Sin embargo, hay una gestión que muchos nuevos empresarios dejan para el final o la pasan por alto por completo.
Separar las finanzas personales de las del negocio
Uno de los errores más habituales entre quienes acaban de constituir una empresa o darse de alta como autónomos es seguir utilizando su cuenta personal para cobrar facturas y pagar gastos del negocio. Parece cómodo al principio, pero mezclar ambas finanzas complica la contabilidad, dificulta la declaración de impuestos y puede generar problemas con Hacienda. Abrir una cuenta específica para la actividad empresarial no es un capricho, es una medida básica de orden que cualquier gestor o asesor recomendará desde el minuto uno.
Qué mirar al elegir una cuenta empresarial
No todas las cuentas bancarias para negocios son iguales. Más allá de las comisiones de mantenimiento, que pueden variar mucho de una entidad a otra, conviene prestar atención a aspectos como la facilidad para gestionar cobros online, la posibilidad de emitir tarjetas adicionales para empleados o la integración con programas de facturación. Para un negocio que empieza en Navarra, también puede ser relevante contar con una entidad con presencia local que ofrezca atención personalizada cuando surjan dudas o necesidades de financiación.
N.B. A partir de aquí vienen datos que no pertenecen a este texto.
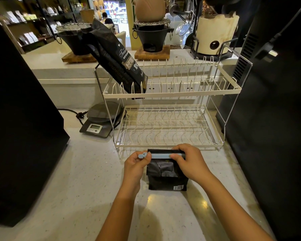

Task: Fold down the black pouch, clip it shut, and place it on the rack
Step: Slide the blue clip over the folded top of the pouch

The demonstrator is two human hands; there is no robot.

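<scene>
A small black pouch (165, 173) stands on the pale counter just in front of the white two-tier wire rack (170, 94). Its top is folded down, and a light blue clip (161, 155) lies across the fold. My left hand (135, 164) pinches the clip's left end. My right hand (189, 162) presses on the clip's right end and the pouch top. A larger black coffee bag (115, 61) leans in the left end of the rack's upper tier.
A black kitchen scale (101, 120) sits left of the rack with a plug and cord beside it. Tall dark appliances flank the counter on the left (21, 119) and right (271, 119). Black burners on wooden boards stand on the raised ledge behind.
</scene>
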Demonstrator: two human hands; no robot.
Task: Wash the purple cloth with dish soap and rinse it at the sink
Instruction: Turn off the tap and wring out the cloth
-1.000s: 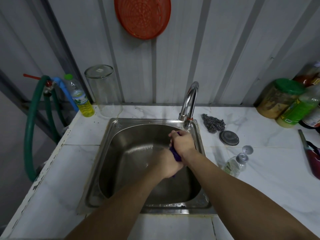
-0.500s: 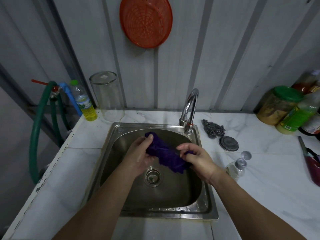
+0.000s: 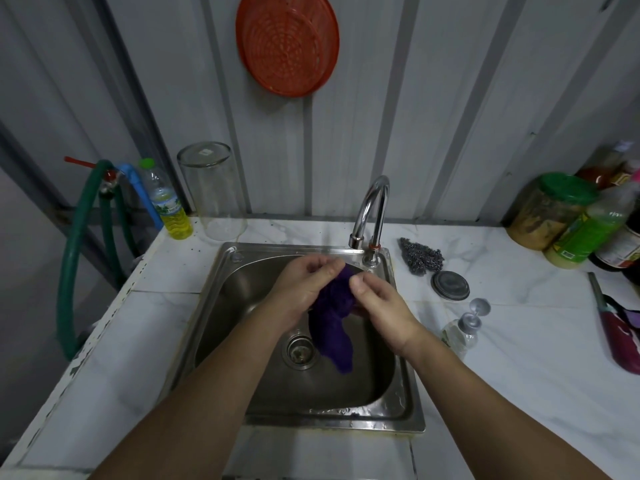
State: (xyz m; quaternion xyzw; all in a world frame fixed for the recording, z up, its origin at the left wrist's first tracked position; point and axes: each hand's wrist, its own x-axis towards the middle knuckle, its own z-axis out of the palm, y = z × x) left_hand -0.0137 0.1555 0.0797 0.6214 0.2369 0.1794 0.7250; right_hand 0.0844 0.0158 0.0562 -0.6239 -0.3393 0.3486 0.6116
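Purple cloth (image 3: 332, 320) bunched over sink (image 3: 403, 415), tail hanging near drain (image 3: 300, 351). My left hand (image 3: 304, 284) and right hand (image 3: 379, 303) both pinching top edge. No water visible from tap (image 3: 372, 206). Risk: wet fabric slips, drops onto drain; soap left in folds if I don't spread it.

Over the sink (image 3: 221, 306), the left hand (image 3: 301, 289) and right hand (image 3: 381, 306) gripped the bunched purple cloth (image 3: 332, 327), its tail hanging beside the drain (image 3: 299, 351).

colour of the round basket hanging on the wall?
Orange-red basket, with a moulded grid pattern; head view shows it.
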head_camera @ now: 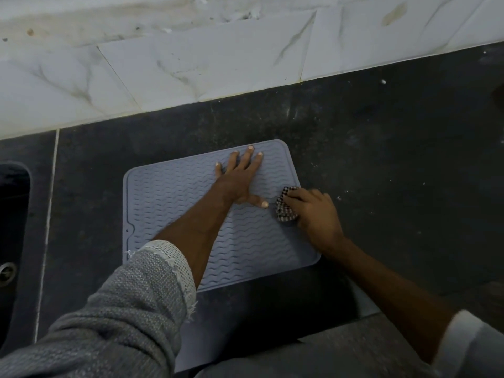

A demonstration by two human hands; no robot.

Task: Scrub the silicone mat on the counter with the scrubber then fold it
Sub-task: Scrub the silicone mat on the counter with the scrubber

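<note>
Head view looks down on our two hands over the mat (174, 214), a grey-blue sheet with wavy ridges lying flat on the dark counter (381, 148). Our left hand (240, 178) rests on the far part of the mat with its fingers straight and spread, palm down, thumb stretched out toward the right hand; it grips nothing. Just beside that thumb, our right hand (313, 211) curls its fingers round the scrubber (285, 204), a small checked pad, and holds it against the mat at the mat's right edge. Most of the mat spreads out to the left of and nearer than our left hand, partly under the left forearm, whose grey knit sleeve (131, 301) is pushed back from the wrist. Beyond both hands a pale marbled wall (191, 64) meets the counter. Far to the left of our left hand a dark sink (11, 214) shows at the picture's edge.
</note>
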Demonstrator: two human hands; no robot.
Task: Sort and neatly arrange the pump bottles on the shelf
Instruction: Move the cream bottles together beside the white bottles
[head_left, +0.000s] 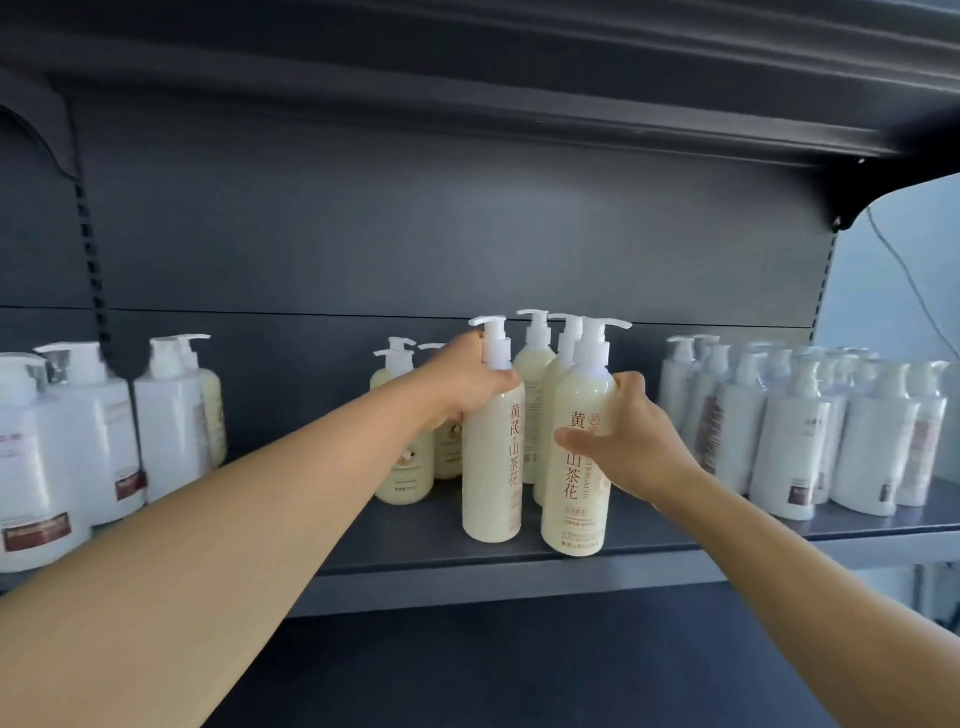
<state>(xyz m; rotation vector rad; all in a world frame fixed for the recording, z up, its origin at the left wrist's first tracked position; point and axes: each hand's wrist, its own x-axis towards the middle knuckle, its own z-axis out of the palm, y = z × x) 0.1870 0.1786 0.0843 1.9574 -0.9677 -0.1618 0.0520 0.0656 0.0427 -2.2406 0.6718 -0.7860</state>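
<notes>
Both hands are engaged on tall cream pump bottles standing upright at the front middle of the dark shelf. The left hand grips the left front bottle around its shoulder, just under the pump collar, fingers curled round it. The right hand grasps the right front bottle at mid-body from its 3 o'clock side, thumb across the label. Each bottle's long axis is vertical; the two stand near each other but apart, close to the shelf's front edge. At 12 o'clock from them sit more tall bottles of the same kind; at 10 o'clock, shorter cream bottles. White bottles are grouped at 3 o'clock, and larger white bottles at 9 o'clock. Judgement: the coming move turns on the gap between the two held bottles and the row behind; each hand is nearest its own bottle, and a straight push toward 12 o'clock would align them.
</notes>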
La facturación electrónica ya es una realidad
Con la entrada en vigor de Verifactu a lo largo de 2026, la facturación electrónica deja de ser opcional para muchas empresas. Esto hace aún más necesario tener bien estructurada la parte bancaria del negocio. Una cuenta empresarial correctamente vinculada al software de facturación y a la gestoría facilita enormemente el cumplimiento de estas nuevas obligaciones y reduce el tiempo que el empresario dedica a tareas administrativas.
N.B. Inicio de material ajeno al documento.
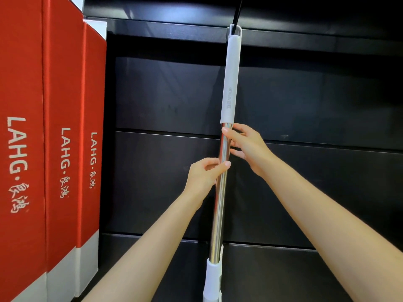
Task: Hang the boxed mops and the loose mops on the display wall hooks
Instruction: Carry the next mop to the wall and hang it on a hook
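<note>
A loose mop (220, 205) with a shiny steel pole and a white grip sleeve (231, 79) stands upright against the black display wall (165, 94). Its white top loop sits on a black hook (237, 12) at the top of the view. My left hand (206, 174) grips the steel pole from the left, thumb across the front. Just above it, my right hand (245, 144) holds the pole from the right, right below the white sleeve. The mop's head is out of view below. Three red boxed mops (58, 138) hang side by side at the left.
The red boxes are marked LAHG in white and have white bottoms; the nearest one (92, 153) is well left of the pole. Horizontal black slat panels (316, 192) run across the wall to the right of the mop.
</note>
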A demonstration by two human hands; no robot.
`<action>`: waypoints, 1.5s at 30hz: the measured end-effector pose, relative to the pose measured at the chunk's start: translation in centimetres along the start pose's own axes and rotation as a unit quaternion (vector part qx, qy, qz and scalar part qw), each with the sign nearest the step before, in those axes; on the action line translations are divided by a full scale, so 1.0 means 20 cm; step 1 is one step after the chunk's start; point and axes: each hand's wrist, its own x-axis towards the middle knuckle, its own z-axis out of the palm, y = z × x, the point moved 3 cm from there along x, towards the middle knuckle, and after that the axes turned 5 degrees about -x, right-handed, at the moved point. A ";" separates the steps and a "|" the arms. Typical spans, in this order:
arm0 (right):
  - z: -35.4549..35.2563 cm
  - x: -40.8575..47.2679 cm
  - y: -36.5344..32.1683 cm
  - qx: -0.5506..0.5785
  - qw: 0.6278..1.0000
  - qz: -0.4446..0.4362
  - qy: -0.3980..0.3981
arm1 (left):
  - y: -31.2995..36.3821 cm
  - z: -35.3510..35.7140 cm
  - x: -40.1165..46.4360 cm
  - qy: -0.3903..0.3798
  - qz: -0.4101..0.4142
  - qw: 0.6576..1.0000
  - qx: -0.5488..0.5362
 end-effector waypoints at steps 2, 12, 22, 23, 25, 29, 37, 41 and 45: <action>0.00 -0.02 0.04 0.014 1.000 0.001 -0.005 | -0.04 -0.01 -0.01 0.014 -0.012 1.000 0.016; 0.02 -0.03 0.07 0.024 1.000 -0.002 -0.006 | -0.14 0.02 -0.05 -0.050 -0.061 0.997 0.005; 0.04 -0.08 0.09 0.012 1.000 0.010 0.009 | -0.13 0.02 -0.05 -0.036 -0.062 0.997 0.006; 0.04 -0.09 0.09 0.010 1.000 0.013 0.008 | -0.13 0.02 -0.05 -0.038 -0.064 0.997 0.004; 0.04 -0.12 0.11 0.000 1.000 0.023 0.003 | -0.14 0.01 -0.05 -0.046 -0.070 0.996 0.004; 0.00 -0.22 0.20 -0.043 0.999 0.024 -0.012 | -0.12 -0.04 -0.09 -0.053 -0.112 0.991 0.049; -0.27 -0.54 0.33 -0.210 0.977 0.036 0.010 | 0.01 -0.10 -0.40 0.054 0.047 0.948 0.310; -0.53 -0.93 0.45 -0.292 0.950 0.089 0.057 | -0.04 0.16 -0.59 -0.036 0.124 0.921 0.368; -0.84 -1.52 0.63 -0.320 0.918 0.199 0.123 | -0.29 0.60 -0.83 -0.259 0.059 0.917 0.296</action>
El banco como aliado, no solo como proveedor
Abrir una cuenta para el negocio es solo el primer paso de una relación que puede ser muy valiosa a largo plazo. Las entidades bancarias ofrecen productos pensados específicamente para empresas: líneas de crédito, financiación de circulante, seguros o servicios de cobro a clientes. Cuanto antes se establezca un historial de actividad con la cuenta empresarial, mejor posicionado estará el negocio para acceder a estas herramientas cuando las necesite.
Un buen comienzo marca la diferencia
Emprender en Navarra tiene sus particularidades, pero también sus oportunidades. Tener una buena cuenta bancaria para empresas desde el principio no es una tarea menor, es la base sobre la que se construye una gestión financiera sana. Dar este paso cuanto antes, asesorándose si es necesario, es una de las mejores inversiones que puede hacer cualquier nuevo empresario en la región.